3.2. Hemiberlesia rapax (Comstock) (Diaspididae) 

Diagnostic characters: Shield round, grey, convex, exuvium located at one side; body of adult female bright 

yellow. The dorsal macroducts are one-barred; anal opening large; without perivulvar pores; median lobes strong, 

other lobes like small points. 

Life history and economic damage: This species, commonly called greedy scale, is very polyphagous, attacking 

most woody plants. It raises two or more annual generations and a female produces 30-50 eggs. The pest often 

colonizes the bark, trunk and limbs of its host plants, but in heavy infestations it attacks leaves and fruit also. 

Infestations by Hemiberlisia rapax often cause leaf yellowing, development of necrotic patches and premature leaf 

drop, dieback of stems and of growing points, fruit discoloration and premature drop. On citrus in Italy it is 

considered of little economic importance [7], although a serious pest of other fruit trees [8]. 

Management: No control measures against this pest are usually needed in citrus orchards, where H. rapax is often 

attacked by the Hymenopterous Aphytis proclia (Walker) (Aphelinidae) and several coccinellid beetles. 

3.3. Unaspis yanonensis Kuwana (Diaspididae) 

Diagnostic characters: The shield of the female, which bears a central ridge, is blackish-brown with a gray margin. 

The ventral shield is white. The body is elongate, distinctly segmented; length about 2.5 mm. About two-thirds of 

the anterior body is strongly sclerotized. Pygidum with three pairs of well developed lobes; the median ones large, 

not close to each other, diverging and serrated at their inner margins.
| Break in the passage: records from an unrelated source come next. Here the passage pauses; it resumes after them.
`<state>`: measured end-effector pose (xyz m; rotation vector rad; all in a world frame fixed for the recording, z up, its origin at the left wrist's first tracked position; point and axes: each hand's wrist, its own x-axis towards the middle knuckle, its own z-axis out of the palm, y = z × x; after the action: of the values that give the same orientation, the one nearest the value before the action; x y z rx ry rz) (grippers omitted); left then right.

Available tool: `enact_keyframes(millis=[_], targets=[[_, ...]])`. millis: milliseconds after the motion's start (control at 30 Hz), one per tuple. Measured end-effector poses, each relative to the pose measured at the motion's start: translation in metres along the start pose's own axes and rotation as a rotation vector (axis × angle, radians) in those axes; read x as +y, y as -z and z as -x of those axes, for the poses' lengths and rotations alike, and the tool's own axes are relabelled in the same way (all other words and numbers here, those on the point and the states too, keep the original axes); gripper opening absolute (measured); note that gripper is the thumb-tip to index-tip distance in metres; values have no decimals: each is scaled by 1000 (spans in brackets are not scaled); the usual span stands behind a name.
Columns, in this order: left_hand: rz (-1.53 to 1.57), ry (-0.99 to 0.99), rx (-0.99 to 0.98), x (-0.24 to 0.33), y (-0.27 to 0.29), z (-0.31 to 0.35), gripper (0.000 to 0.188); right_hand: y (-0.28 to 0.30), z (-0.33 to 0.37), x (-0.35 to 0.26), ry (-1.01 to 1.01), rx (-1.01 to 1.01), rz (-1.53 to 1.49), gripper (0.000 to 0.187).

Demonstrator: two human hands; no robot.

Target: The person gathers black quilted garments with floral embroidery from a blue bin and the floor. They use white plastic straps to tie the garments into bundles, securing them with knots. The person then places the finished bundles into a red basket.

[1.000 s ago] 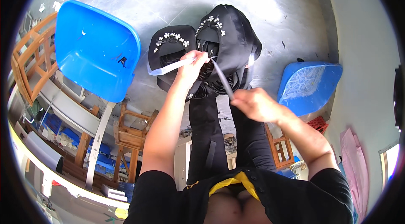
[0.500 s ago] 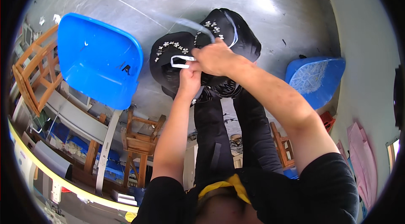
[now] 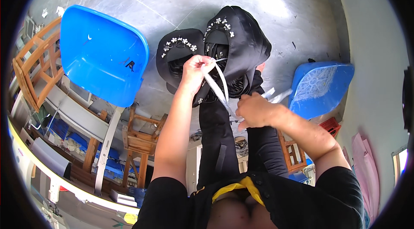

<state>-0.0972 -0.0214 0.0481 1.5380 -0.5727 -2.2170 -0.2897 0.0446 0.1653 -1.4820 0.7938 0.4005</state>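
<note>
Two bundles of black satiny fabric stand on the floor by my legs, a smaller left bundle (image 3: pixel 163 57) and a larger right bundle (image 3: pixel 247 37). Silvery flower-shaped beads line the curved top edges of both. My left hand (image 3: pixel 195 72) is closed in a pinch on a white strip (image 3: pixel 214 85) at the inner side of the right bundle. From there the strip slants down to my right hand (image 3: pixel 258 110), whose fingers are bent around it above my right thigh. Loose white ends stick out beyond that hand. The exact grip of its fingertips is partly hidden.
A blue plastic chair (image 3: pixel 101 52) stands at the left and a second blue seat (image 3: pixel 321 84) at the right. Wooden stools (image 3: pixel 140 136) and a long table with a yellow edge (image 3: pixel 64 183) lie at the lower left. Pink cloth (image 3: pixel 364 173) hangs by the right wall.
My hands were together over the bundles. Now my right hand has swung down and right, drawing out the white strip, while my left stays near the bundles. The white loop there is gone.
</note>
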Motion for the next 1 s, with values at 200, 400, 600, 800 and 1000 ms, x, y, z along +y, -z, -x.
enact_keyframes(millis=[200,400,600,800,1000], targets=[[-14,-24,33,6,-10,5,13,101,-84,43,179,652,-708,27],[-49,-36,70,5,-6,0,17,78,-125,76,-50,440,-438,18],[-82,35,38,13,-4,-3,17,50,-124,73,-4,733,-368,19],[-1010,-552,12,19,-3,-16,22,60,-121,72,-81,595,-582,24],[-1067,-683,296,2,-19,-28,16,66,-132,90,14,558,-655,26]])
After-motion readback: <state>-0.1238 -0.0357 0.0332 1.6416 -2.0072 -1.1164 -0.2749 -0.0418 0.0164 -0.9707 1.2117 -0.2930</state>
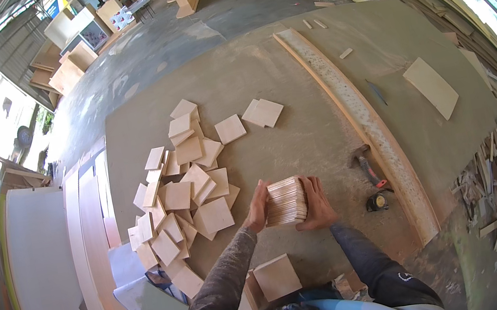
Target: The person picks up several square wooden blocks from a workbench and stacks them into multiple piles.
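Between my two hands is a neat stack of square plywood pieces (284, 203), its layered edges facing up. My left hand (258, 206) presses on the stack's left side. On the opposite side, my right hand (316, 204) grips it with the fingers along the edge. To the left lies a loose heap of similar plywood squares (176, 195), some overlapping and tilted. A single square (230, 129) and an overlapping pair (263, 113) lie beyond the stack. Close to my body, another square piece (277, 277) sits at the table's near edge.
A hammer (367, 166) and a tape measure (376, 202) lie right of my hands, beside a long wooden strip (356, 112). Farther right are a blue pencil-like stick (376, 93) and a flat panel (431, 88). Long boards (90, 247) stand along the left; scrap wood (495, 173) is piled right.
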A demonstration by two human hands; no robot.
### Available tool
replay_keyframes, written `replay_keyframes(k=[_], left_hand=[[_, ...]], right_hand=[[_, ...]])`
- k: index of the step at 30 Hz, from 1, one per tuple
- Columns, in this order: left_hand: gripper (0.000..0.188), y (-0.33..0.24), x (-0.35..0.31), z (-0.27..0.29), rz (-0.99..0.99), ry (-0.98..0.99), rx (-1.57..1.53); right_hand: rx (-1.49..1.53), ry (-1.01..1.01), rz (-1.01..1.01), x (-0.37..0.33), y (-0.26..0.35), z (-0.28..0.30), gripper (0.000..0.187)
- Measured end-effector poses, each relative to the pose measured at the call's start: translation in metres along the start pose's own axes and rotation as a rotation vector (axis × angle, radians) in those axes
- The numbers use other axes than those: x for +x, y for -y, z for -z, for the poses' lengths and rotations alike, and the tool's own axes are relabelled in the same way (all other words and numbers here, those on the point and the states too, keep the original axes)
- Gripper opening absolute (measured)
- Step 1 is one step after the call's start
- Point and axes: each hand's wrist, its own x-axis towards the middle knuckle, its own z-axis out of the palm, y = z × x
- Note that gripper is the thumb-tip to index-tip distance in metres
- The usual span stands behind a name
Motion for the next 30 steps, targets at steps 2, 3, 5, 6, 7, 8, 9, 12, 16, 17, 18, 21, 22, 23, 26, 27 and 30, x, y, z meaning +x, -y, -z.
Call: replay_keyframes(k=[2,3,5,6,7,8,9,12,16,17,18,21,22,23,26,27,30], left_hand=[[0.082,-0.009,-0.005,0.021,-0.066,-0.008,0.026],[0.08,-0.023,-0.01,0.032,-0.102,-0.059,0.044],[0.078,-0.061,-0.016,0.043,-0.153,-0.126,0.104],[0.077,-0.081,-0.026,0.05,-0.172,-0.159,0.149],[0.076,-0.092,-0.028,0.058,-0.213,-0.163,0.156],[0.074,-0.1,-0.031,0.065,-0.254,-0.168,0.164],[0.072,-0.107,-0.034,0.068,-0.297,-0.174,0.172],[0.067,-0.108,-0.044,0.069,-0.306,-0.221,0.163],[0.065,-0.096,-0.058,0.07,-0.243,-0.236,0.157],[0.064,-0.094,-0.06,0.069,-0.243,-0.236,0.185],[0.064,-0.094,-0.066,0.067,-0.243,-0.244,0.215],[0.064,-0.096,-0.074,0.069,-0.233,-0.241,0.261],[0.064,-0.097,-0.073,0.069,-0.23,-0.23,0.269],[0.063,-0.096,-0.074,0.067,-0.213,-0.252,0.288],[0.065,-0.099,-0.068,0.062,-0.231,-0.289,0.389],[0.066,-0.101,-0.068,0.051,-0.267,-0.29,0.447],[0.073,-0.122,-0.08,-0.015,-0.572,-0.254,1.058]], right_hand=[[-0.13,0.034,0.022,0.0,0.033,0.028,0.132],[-0.188,0.051,0.04,-0.001,0.049,0.035,0.131],[-0.327,0.075,0.111,-0.007,0.057,0.037,0.128],[-0.418,0.126,0.117,-0.009,0.053,0.028,0.127],[-0.516,0.176,0.115,-0.011,0.046,0.02,0.127],[-0.545,0.224,0.08,-0.011,0.038,0.012,0.126],[-0.574,0.272,0.047,-0.009,0.034,0.006,0.126],[-0.602,0.343,0.012,-0.012,0.029,0.002,0.123],[-0.57,0.3,0.014,-0.01,0.03,0.0,0.12],[-0.562,0.312,-0.012,-0.012,0.029,0.002,0.119],[-0.55,0.329,-0.031,-0.012,0.04,0.012,0.119],[-0.571,0.364,-0.056,-0.01,0.039,0.004,0.121],[-0.59,0.369,-0.062,-0.011,0.035,-0.001,0.122],[-0.565,0.356,-0.058,-0.013,0.031,-0.005,0.122],[-0.456,0.271,-0.058,-0.011,0.03,-0.003,0.122],[-0.391,0.232,-0.071,-0.013,0.032,0.0,0.123],[-0.177,-0.055,-0.002,-0.026,0.016,0.001,0.125]])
Shield of male white. 

Life history and economic damage: This species, known as the arrowhead scale, occurs on citrus in most citrusgrowing 

areas of the world. In the Mediterranean Region there are two annual generations, in April and in July; the 

pest overwinters as fertilized females, each producing about 200 eggs [9]. Unaspis yanonensis occurs on leaves and 

twigs. Its damage includes necrotic spots on the foliage followed by leaf drop; irregular stem growth and dieback, 

external pits and spots on the fruit skin and irregularly shaped fruit; premature ripening, fruit drop and rot and even 

tree death within a year [9, 10].The economic impact of U. yanonensis is however difficult to measure, especially 

when it occurs in mixed populations with other armored scale insects [10, 11].
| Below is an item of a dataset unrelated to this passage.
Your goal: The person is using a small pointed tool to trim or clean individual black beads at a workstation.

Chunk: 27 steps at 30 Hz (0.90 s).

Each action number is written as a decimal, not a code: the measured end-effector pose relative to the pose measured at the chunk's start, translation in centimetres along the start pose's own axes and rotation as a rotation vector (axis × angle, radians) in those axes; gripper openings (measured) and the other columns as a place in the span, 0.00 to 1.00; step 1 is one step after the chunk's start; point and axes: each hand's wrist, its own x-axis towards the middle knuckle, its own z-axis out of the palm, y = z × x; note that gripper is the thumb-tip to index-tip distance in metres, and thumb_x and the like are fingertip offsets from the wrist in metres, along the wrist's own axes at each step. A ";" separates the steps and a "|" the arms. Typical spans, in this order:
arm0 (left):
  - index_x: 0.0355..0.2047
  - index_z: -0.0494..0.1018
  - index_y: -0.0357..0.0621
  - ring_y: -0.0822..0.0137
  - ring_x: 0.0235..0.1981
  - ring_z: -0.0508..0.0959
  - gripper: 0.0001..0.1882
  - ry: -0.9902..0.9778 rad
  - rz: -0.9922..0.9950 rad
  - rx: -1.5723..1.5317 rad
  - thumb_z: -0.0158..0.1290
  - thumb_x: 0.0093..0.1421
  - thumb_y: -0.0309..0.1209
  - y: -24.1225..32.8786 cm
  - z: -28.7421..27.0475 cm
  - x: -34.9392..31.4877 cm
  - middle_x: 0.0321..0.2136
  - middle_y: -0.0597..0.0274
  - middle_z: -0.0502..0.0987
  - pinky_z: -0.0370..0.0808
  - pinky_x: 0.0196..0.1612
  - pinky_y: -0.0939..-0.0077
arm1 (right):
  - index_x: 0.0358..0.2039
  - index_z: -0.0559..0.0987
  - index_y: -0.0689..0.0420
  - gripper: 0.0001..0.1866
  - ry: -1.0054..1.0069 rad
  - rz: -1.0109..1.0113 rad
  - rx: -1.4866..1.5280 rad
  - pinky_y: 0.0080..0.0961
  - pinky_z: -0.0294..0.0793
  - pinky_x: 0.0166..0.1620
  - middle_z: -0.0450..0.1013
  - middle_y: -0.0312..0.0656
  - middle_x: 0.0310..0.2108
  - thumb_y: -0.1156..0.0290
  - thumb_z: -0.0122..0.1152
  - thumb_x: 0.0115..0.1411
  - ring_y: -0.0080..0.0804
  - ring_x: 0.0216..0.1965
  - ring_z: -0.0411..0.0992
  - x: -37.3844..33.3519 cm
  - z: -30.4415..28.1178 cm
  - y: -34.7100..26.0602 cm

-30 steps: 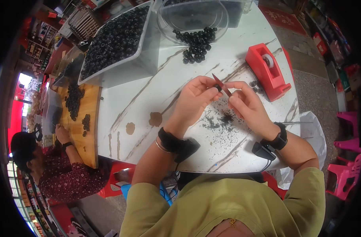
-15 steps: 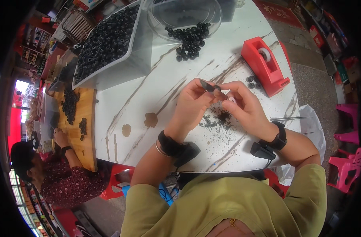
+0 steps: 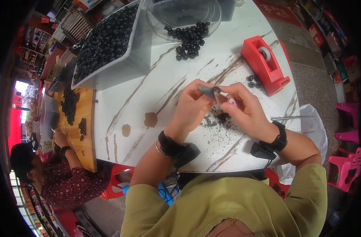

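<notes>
A small knife (image 3: 206, 91) was held in the right hand (image 3: 243, 107), its pale handle gripped by closed fingers and its blurred blade pointed across to the left hand (image 3: 192, 103). A dark bead (image 3: 216, 90) was positioned beside the blade, between the fingertips of both hands, above the worktop (image 3: 168, 130). The left fingers were curled in close; whether the bead was gripped by them could not be told. Dark shavings (image 3: 220, 118) were scattered below. More beads were piled in a clear bin (image 3: 139, 63), near a red tape dispenser (image 3: 259, 59).
</notes>
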 end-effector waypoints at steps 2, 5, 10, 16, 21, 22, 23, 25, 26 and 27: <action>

Management: The Hymenopterous Aphytis yanonensis Rosen and DeBach (Aphelinidae) was introduced into 

southern Europe, but it does not completely control the pest [12]. It has been suggested that this species cannot 

survive there from one year to the next, and that renewed releases of A. yanonensis are required in order to fully 

control the pest [13]. 

4. ORTHOPTERA 

4.1. Anacridium aegyptium Linnaeus (Acrididae) 
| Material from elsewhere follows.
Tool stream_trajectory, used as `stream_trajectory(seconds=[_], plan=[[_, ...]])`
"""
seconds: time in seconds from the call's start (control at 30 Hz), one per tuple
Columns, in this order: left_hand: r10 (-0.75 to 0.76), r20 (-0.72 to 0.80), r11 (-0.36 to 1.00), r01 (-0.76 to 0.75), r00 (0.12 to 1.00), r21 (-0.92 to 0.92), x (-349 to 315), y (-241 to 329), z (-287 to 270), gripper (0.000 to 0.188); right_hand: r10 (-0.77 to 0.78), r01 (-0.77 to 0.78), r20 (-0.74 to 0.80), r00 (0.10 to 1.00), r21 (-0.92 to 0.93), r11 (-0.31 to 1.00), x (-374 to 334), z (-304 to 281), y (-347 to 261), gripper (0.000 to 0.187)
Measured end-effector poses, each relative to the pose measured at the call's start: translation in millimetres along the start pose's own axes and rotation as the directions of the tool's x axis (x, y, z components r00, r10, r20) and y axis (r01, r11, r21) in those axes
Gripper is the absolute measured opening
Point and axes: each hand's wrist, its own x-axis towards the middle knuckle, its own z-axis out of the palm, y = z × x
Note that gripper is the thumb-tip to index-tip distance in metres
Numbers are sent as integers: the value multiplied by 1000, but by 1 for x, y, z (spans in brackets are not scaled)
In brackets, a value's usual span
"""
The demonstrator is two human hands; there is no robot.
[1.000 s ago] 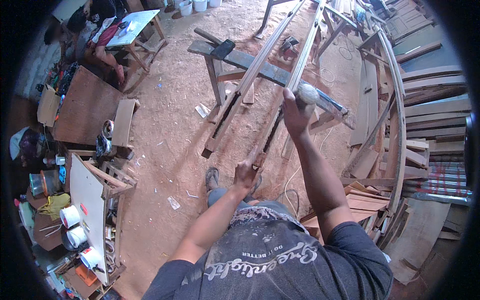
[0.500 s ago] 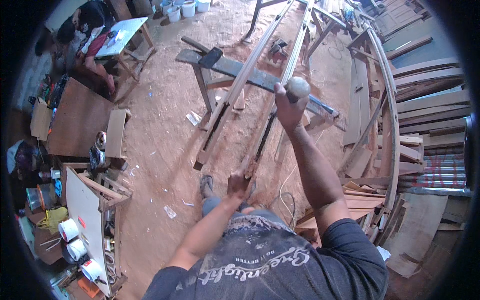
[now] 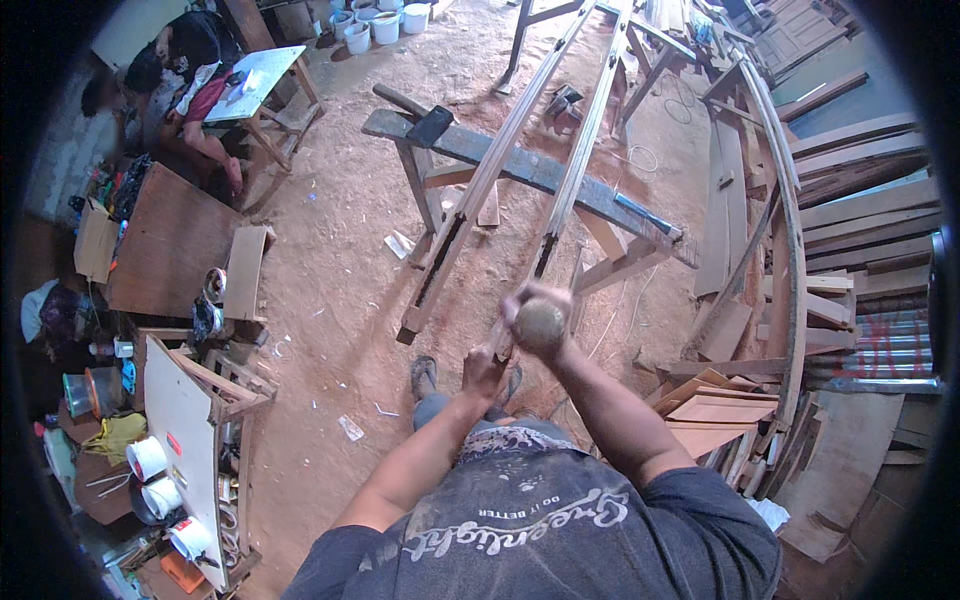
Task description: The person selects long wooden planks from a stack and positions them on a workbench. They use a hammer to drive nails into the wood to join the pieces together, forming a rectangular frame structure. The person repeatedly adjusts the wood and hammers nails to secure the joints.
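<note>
My right hand (image 3: 545, 300) is closed round a mallet with a round, dull-coloured head (image 3: 541, 327). It is slightly blurred and sits just above my left hand (image 3: 483, 370). That left hand is closed at the near end of the right-hand wooden beam (image 3: 572, 185); what its fingers grip is hidden. A second long beam (image 3: 492, 165) lies alongside on the left, with a dark slot cut along its near part. The right beam has a similar dark slot, partly covered by my right hand. Both rest across a low wooden trestle (image 3: 545, 178).
A dark block-shaped tool (image 3: 431, 126) and a blue-handled tool (image 3: 640, 208) lie on the trestle. Stacked boards (image 3: 860, 190) and a long curved timber (image 3: 788, 240) line the right. At far left, a person (image 3: 195, 75) bends beside a small table (image 3: 258, 82). White buckets (image 3: 386, 27) stand behind.
My right hand has swung the mallet down toward me, from above the trestle to just over my left hand. My left hand stays at the beam's near end.
</note>
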Motion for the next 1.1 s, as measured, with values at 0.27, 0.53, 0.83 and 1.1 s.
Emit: stream_trajectory(seconds=[0.27,0.53,0.83,1.1], plan=[[130,66,961,-142,989,236,-3,-2,4,32,-143,131,-16,990,-317,939,-1,16,37,37],[107,-6,990,-106,994,98,1,-1,-2,41,-225,213,11,974,-366,906,14,20,35,28],[-134,-160,990,138,978,11,1,38,-16,39,95,-20,-137,986,466,885,-17,-145,-47,23],[-442,246,518,469,863,-715,-12,19,9,34,419,-374,-249,873,208,904,-133,-223,-5,24]])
Diagnostic characters: The body is pale-reddish, with a pronounced, orange-colored pronotum (Fig. 2), fore wings 

gray-brown, with rust-colored veins, hind wings transparent, and veins dark. Female body 75-90 mm in length, male 

50-65 mm, larva greenish. 

Life history and economic damage: Known as the Egyptian grasshopper, this insect is a sporadic pest of citrus 

orchards. It lives in trees and shrubs, only seldom feeding on annuals. This grasshopper usually occurs in small 

numbers, feeding on the leaves. The females undergo a prolonged summer diapause, beginning to lay eggs in May- 

July of the following year, thus completing only a single annual generation [14]. Although rare, mass infestations 

may cause serious damage [1], and require application of contact pesticides. 

Fig. (2). Anacridium aegyptium Linnaeus. 

5. COLEOPTERA 

5.1. Otiorrhynchus cribricollis Gyllenhal (Curculionidae) 

Diagnostic characters: The body is 6-8 mm long, brownish-black with reddish brown legs and antennae (Fig. 3). 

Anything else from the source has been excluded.